Economic freedom is the bedrock of all liberation, sexual or otherwise. The driving engine of social change in India is the increased presence of women in the workplace, be it as call centre workers, sales clerks, mid-level managers, or high-ranking executives. Their presence has doubled over the past 15 years. But all that much-touted emancipation has come at a price to their physical safety. Whether she goes to work, hangs out in a bar, or makes out with her lover, this newfound freedom is hazardous to an Indian woman's health.

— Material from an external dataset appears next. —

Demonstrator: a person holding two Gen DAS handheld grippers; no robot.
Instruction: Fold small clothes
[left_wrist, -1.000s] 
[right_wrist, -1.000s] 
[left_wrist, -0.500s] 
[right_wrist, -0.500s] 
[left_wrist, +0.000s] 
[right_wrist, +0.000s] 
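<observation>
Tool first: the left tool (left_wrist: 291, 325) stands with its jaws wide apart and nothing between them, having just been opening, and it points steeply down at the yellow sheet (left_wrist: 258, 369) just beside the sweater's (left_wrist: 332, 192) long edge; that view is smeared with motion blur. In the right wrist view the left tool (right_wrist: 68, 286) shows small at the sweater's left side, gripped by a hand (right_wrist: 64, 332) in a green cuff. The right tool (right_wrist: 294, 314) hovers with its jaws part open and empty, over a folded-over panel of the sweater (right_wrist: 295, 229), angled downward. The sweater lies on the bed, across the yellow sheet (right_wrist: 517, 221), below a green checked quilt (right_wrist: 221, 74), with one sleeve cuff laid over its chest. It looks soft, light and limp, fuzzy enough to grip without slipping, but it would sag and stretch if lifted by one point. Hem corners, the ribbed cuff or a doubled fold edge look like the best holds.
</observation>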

Each day brings new reports of gang rape, murder or abduction, be it in Delhi (our rape capital), Bangalore, or even Chennai where a young woman was recently raped on a commuter train. A New York Times article attributes this rising violence to a clash between the two Indias:

In each case there has been an explosive clash between the rapidly modernising city and the embattled, conservative village culture upon which the capital increasingly encroaches. The victims are almost invariably young, educated working women who are enjoying freedom unknown even a decade ago. The accused are almost always young high school dropouts from surrounding villages, where women who work outside the home are often seen as lacking in virtue and therefore deserving of harassment and even rape.

Yet the biggest barrier in bringing rapists to justice is the victim's refusal to cooperate. In the infamous case cited by the article, the woman – gang-raped in Ghaziabad by men who stumbled upon her and her boyfriend – didn't even report the crime. When later asked to testify, she responded with a one line email: “The police will not be able to restore my honor."

The "traditional mindset" that jeopardizes women's safety is hardly the preserve of 'old' India. The burden of shame is borne entirely by the woman, a truth known to both the village-bred attackers and their "young, educated, working" victim. As the deputy police commissioner tells the reporter, "They have no doubt that they will get away with it."

It's time perhaps that we stop pretending that there are two Indias, one shiny and progressive, hurtling into the 21st century, leaving the backward, conservative one behind. The rate of female foeticides, for example, are not an 'old' India problem but a side-effect of upward mobility, as researcher Monobina Gupta points out: "As the middle class comes into more money, it is accessing more sophisticated medical technology either to ensure the birth of a boy or get rid of the unborn girl."

The reality is that Indian women are not safe anywhere, except within a tiny privileged cocoon that the upper class inhabit. But even these wealthy women have to tread the straight line that leads from their gated homes right to that air-conditioned car that will deliver them into the safe bosom of a corporate office, upscale mall or ritzy hotel.

An incautious step outside that lakshman rekha can spell disaster.

Life is dangerous for a woman in India, period. We women have merely decided that we're not going to let that little fact hold us back. And that is the real change to celebrate.